Rather than going on forever (or to Mapleton) we turned right on Mn 83, maybe the longest speed-bump in the world. Before we got to the village of Waldorf we passed a wooded farmsite which has become a junkyard. The yard and woods around the house are filled with old trucks, cars and farm machinery, head-high piles of miscellaneous, and over-following into the fields a dozen onetime underground fuel tanks, all of these with the pale faded paint coated with a heavy dusting of brick red rust. Acres of it. This is hoarding on a grand scale. After Waldorf the road continues through the villages of Pemberton and St.Clair, then starts wandering a little before hitting Blue Earth County Rd  82, which we took north into Mankato.

In North Mankato we turned left on Mn 14 which sweeps down into the Minnesota River Valley, across the bridge and back up the far side to high ground. The valley is wide far beyond the scale of the river at the bottom, much wider than the Mississippi River Valley. It was created at the end of the ice age when Lake Agassiz broke through the ice dam and emptied into the Minnesota River and eventually into the Mississippi. This was not a valley created by slow erosion over time. It was sudden and spectacular. Considering that Agassiz covered parts of Minnesota, North Dakota and most of Manitoba and Ontario north to Hudson Bay, for a few weeks of it's life the Minnesota was one hell of a river.

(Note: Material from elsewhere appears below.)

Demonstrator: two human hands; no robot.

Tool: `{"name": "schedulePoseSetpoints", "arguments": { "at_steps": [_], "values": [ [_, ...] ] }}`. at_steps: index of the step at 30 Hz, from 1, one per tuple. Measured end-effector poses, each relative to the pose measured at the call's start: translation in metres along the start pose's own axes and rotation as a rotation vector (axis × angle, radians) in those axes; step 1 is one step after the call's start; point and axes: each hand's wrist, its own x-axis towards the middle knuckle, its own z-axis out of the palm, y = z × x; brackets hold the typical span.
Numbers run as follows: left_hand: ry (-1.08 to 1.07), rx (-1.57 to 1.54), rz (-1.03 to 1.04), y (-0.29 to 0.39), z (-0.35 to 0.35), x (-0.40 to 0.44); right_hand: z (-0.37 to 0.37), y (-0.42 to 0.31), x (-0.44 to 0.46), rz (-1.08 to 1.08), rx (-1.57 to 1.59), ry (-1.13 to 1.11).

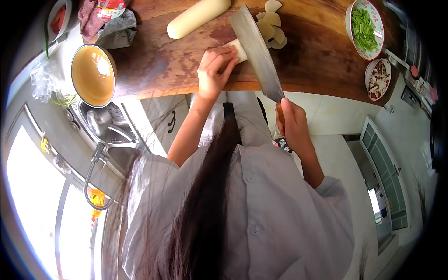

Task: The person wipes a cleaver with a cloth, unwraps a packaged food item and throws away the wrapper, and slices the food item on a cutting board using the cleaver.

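Note:
My left hand (216,70) holds a short piece of pale peeled root vegetable (238,50) on the wooden counter (172,70), its fingers curled over the left end. My right hand (292,122) is wrapped round the wooden handle of a cleaver (258,53). The broad blade stands at the right end of the piece, and the gap between them is too small to make out. Several thin pale slices (272,24) lie in an overlapping heap just right of the blade. A long whole peeled piece (198,17) lies behind my left hand.
An empty yellow-lined bowl (93,75) sits at the counter's left end, near cloths (115,29) and a sink (122,156). At the far right are a bowl of chopped greens (364,31) and a smaller bowl of sliced brown-and-white food (378,79).

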Motion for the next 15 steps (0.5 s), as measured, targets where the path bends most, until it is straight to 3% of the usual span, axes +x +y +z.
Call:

That's about it. We got to Dor's in time for a meal of glazed ham, garlic potatoes, and beans - and a chocolate covered cream-puff for desert, spent some time in her apartment talking family affairs, then headed for home after a pit stop at Barnes and Noble, just in case - so we don't run short of books in the next week or two.


Silk Hope said...

Hey what happened to the jello fruit salad with marhmallows?

Gunnar Berg said...

Maybe 30 or 40 years ago. It's still comfort food for many people, but I cannot remember the last time I ate jello - probably at my sister's. Sometimes at holidays she makes a lime jello, with cottage cheese and pineapple that mother used to make.

Anonymous said...

saw a Painted Bunting today. Could hear a bunch more. I don't know anything about birds, but was with someone who does.


Gunnar Berg said...

Pretty flashy bird. We don't have them here out on the tundra, but in a couple of weeks we'll be seeing it's first cousin, the Indigo Bunting, a flash bird in it's own right.

Rat Trap Press said...

I rarely get to ride as a passenger anywhere. When I do I'm always surprised at the things I've never noticed before.

We actually have painted buntings in north Texas. I've only ever seen two of them in the area surrounding Possum Kingdom Lake-the area that is currently being consumed by a huge wildfire.

Anonymous said...

Painted Buntings, according to the internet the most beautiful North American bird, has two distinct ranges, in the southeast and the south. I'm in the southeast range, and have lived here for sixteen years and just saw my first one, so that's pretty cool. They are declining very rapidly, unfortunately.